- _What you have to do_
Your answer must be an exact copy of the data, without any pictures.

- _Recorded information_
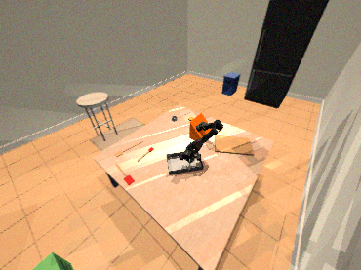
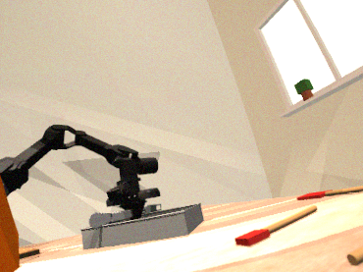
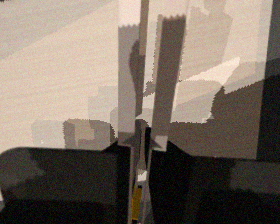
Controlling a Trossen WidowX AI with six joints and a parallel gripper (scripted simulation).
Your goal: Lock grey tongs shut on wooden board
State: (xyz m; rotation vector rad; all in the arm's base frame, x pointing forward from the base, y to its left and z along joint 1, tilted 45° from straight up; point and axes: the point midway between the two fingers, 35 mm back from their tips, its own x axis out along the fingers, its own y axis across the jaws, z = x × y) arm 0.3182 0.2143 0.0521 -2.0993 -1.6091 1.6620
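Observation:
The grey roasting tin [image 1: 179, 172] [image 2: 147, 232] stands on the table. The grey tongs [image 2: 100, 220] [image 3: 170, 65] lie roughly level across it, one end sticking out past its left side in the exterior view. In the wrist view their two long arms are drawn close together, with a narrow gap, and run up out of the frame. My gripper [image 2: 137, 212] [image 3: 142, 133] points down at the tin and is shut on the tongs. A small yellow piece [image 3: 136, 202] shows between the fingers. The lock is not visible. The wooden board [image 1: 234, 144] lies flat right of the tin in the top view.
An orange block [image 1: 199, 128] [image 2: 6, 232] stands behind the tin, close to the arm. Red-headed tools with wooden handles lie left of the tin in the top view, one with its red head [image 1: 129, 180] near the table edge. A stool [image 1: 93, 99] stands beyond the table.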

- _Answer section_
Controlling a Trossen WidowX AI with six joints and a parallel gripper (scripted simulation).
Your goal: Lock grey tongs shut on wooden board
State: (xyz m; rotation vector rad; all in the arm's base frame, x pointing forward from the base, y to its left and z along joint 1, tilted 45° from straight up; point and axes: the point midway between the two fingers, 35 mm back from their tips, its own x axis out along the fingers, its own y axis across the jaws, z = x × y) arm 0.3182 0.2143 0.0521 -2.0993 -1.6091 1.6620
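Observation:
The grey roasting tin [image 1: 179, 172] [image 2: 147, 232] stands on the table. The grey tongs [image 2: 100, 220] [image 3: 170, 65] lie roughly level across it, one end sticking out past its left side in the exterior view. In the wrist view their two long arms are drawn close together, with a narrow gap, and run up out of the frame. My gripper [image 2: 137, 212] [image 3: 142, 133] points down at the tin and is shut on the tongs. A small yellow piece [image 3: 136, 202] shows between the fingers. The lock is not visible. The wooden board [image 1: 234, 144] lies flat right of the tin in the top view.
An orange block [image 1: 199, 128] [image 2: 6, 232] stands behind the tin, close to the arm. Red-headed tools with wooden handles lie left of the tin in the top view, one with its red head [image 1: 129, 180] near the table edge. A stool [image 1: 93, 99] stands beyond the table.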

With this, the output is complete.